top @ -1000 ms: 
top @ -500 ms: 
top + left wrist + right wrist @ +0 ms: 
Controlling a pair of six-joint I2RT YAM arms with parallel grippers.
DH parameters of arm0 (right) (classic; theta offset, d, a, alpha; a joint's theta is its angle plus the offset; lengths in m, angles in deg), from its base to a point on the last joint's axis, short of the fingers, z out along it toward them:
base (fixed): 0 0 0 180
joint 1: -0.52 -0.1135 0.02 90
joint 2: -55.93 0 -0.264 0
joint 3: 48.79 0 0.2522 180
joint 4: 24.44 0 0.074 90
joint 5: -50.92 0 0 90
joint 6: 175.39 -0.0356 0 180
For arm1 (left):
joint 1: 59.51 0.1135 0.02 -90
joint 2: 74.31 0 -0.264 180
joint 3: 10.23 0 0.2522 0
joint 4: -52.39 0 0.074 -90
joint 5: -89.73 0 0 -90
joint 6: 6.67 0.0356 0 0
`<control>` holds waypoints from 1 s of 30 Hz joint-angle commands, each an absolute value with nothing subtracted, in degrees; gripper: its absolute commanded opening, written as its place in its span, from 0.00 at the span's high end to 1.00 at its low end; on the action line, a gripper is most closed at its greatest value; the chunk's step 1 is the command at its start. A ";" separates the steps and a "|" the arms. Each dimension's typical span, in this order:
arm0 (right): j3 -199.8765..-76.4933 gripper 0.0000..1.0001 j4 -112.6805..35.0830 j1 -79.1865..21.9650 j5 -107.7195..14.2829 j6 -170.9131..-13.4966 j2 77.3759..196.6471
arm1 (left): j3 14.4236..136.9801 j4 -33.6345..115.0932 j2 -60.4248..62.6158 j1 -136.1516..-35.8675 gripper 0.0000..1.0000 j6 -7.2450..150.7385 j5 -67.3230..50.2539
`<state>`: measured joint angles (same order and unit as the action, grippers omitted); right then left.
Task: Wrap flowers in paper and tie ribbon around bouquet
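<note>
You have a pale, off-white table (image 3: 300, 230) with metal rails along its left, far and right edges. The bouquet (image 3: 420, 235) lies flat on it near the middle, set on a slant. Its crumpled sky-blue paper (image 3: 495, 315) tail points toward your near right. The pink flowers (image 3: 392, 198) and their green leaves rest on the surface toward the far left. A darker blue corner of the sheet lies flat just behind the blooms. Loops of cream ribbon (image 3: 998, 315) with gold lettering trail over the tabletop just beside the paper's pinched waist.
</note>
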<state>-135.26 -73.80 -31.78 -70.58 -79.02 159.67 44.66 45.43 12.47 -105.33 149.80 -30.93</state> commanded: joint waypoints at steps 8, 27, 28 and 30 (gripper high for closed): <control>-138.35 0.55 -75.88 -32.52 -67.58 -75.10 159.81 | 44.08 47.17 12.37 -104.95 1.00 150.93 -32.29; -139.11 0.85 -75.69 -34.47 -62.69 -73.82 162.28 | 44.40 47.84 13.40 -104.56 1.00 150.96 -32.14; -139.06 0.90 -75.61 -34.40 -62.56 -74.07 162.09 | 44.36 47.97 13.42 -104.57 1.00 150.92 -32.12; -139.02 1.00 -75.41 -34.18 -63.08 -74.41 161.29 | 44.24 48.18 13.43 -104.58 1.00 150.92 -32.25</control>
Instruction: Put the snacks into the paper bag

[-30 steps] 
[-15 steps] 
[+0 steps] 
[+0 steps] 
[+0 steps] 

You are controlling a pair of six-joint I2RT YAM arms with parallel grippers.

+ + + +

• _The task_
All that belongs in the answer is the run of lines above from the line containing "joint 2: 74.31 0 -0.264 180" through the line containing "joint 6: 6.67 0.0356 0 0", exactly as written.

• _Result_
joint 2: 74.31 0 -0.264 180
joint 3: 10.23 0 0.2522 0
joint 4: -52.39 0 0.074 -90
joint 5: -89.73 0 0 -90
joint 6: 6.67 0.0356 0 0

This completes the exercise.